Insurance Covid-Cast: Insurtech 100 special - Lemonade CEO Daniel Scheiber talks AI, European expansion and IPOs

The CEO and co-founder of Lemonade has declared younger initial public offerings better for the long-term viability of new technology businesses because it prevents them getting stuck in a state of ‘protracted adolescence,’ comforted by the ‘cocoon’ of private equity.

Refusing to be drawn on the specifics of reports that his business postponed its IPO earlier this year, Daniel Schreiber told Insurance Covid-Cast: “I have not ever commented on our future [in terms of] funding or IPO and I am not going to do that now. But I am pre-disposed, without telling you anything about Lemonade - but sharing my thinking about this [subject], that younger IPOs are good.

“I look at the class of 2019 [which included Lyft, Pinterest, Slack and Uber] and see how the dynamics have evolved in the tech industry and this is nothing to do with insurtech. The delay of IPOs has not been good for anybody, whether investors or the companies themselves. In the late 1990s companies Amazon, Google - and Microsoft [further] back in the day - when they went public they were like four years old.

“And ten years later 14 years old was the average so there has been a steady, protracted adolescence – a delayed adolescence if you like – and while with humans that is not a wonderful thing, I am not sure it helps with the long-term development and health of [technology] companies either.”

Speaking to Infopro Digital content director Jonathan Swift and Sonr CEO Matt Connolly during episode 19, Schreiber added: “Now that has been fuelled by an abundance of capital. You can raise huge amounts of money at better valuation than in the public market so it is very tempting to remain in the cocoon.

“But if you think about building something for the next 20 years, and if you ask not what will be nicer better and cheaper for the next 12 months, but what is best platform to build an enduring valuable business that will stand the test of time? I do think that gravitates in favour of taking your pain early and growing in that [public] environment.”

“In general some of these companies that did go public in 2019 did all their growth in the private market, they then moved to the public markets at a fairly mature stage and investors did not approve of that.

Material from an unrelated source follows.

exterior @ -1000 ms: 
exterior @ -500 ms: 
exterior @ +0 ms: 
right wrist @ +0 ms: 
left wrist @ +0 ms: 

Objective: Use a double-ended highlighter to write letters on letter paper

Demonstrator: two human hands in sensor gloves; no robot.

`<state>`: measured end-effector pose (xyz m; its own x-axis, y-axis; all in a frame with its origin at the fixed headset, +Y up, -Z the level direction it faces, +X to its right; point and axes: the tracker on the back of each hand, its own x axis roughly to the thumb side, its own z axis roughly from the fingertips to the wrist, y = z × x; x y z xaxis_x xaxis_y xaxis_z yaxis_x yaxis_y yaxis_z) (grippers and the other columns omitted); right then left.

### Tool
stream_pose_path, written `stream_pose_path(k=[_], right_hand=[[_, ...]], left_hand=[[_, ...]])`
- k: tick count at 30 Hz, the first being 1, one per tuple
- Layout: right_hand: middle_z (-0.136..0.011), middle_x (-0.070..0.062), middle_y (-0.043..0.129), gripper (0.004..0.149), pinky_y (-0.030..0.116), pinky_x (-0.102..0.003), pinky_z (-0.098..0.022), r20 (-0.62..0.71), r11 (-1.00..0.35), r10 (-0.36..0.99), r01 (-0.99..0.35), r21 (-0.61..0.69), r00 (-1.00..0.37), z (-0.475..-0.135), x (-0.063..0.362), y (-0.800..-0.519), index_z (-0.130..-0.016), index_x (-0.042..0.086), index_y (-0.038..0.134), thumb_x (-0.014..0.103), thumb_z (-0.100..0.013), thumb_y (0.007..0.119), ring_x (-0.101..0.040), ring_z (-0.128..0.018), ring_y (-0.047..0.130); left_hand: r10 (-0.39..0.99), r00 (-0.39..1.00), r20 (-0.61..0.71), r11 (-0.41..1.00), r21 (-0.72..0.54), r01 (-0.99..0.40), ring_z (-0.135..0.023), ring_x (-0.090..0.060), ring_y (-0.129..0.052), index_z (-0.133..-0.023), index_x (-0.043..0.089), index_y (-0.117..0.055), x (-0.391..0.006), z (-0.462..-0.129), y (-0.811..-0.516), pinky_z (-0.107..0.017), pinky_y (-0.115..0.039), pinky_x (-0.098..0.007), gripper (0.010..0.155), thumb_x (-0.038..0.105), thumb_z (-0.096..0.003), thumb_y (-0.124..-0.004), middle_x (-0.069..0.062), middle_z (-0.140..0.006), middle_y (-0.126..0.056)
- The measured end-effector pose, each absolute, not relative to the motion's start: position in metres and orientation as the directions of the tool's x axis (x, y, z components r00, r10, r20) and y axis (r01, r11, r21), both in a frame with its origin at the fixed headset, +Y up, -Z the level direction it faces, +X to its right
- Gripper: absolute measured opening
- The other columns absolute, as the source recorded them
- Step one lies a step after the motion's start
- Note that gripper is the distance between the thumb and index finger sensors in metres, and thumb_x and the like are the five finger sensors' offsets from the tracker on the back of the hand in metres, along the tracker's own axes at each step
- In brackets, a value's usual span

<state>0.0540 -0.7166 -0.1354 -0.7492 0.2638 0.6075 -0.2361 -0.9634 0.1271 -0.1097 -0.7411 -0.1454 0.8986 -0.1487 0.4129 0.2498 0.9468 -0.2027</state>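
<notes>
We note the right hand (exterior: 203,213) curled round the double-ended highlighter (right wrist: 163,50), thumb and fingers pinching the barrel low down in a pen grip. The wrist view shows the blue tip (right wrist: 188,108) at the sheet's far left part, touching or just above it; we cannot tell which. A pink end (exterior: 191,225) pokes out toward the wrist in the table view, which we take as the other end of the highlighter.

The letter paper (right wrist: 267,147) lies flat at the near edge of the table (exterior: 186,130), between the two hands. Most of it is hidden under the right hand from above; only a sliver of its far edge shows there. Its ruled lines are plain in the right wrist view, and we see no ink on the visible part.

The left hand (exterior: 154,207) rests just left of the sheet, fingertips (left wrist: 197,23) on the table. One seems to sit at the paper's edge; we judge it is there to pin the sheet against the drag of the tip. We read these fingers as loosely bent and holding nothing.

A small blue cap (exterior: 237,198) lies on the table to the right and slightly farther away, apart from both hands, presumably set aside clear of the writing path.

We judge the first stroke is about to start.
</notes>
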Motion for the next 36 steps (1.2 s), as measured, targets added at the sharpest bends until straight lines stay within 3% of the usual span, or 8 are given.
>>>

“You lose the power that Amazon and others had that went early enough to reward investors, which allowed them to go back to the markets for more capital to fund more growth and that created a virtuous circle that has propelled those companies for decades.

“So for all those reasons I am predisposed to look favourably on a younger rather than older IPO.”

Using what he described as “rough and ready numbers,” Schreiber said that Lemonade presently has 800 000 policyholders and $150m in gross written premium. The full stack insurtech, which was founded in New York in 2015, launched in Germany in July 2019 and Holland at the beginning of April.

Asked about the wider competitive landscape he added: “I have been a little bit surprised, with mixed feelings, not to see more full stack insurtech companies particularly in the US. I understand there are regulatory hurdles and knowing what it takes to get there I have respect for the challenges.

“But if you had asked me x years ago would we see much more fierce competition from [digital insurance] companies that understand the power of building this from scratch I would have been sure the answer would be yes.

“And as I look around the landscape today there are some great insurtech companies out there, but I would have expected more; I would have expected more to do the full vertical integration rather than [be a] managing general agent, or fronting for other legacy insurance companies.

“This is a vast industry with so many opportunities to add value in so many ways but that aspect of it has been a surprise to me. There are still so many opportunities out there. Insurance remains the largest disruptable industry and given that is the case I am surprised more people have not flocked to try and take a run at it.”

Lemonade was ranked the number one business in the Insurtech 100 compiled by Sonr for Post.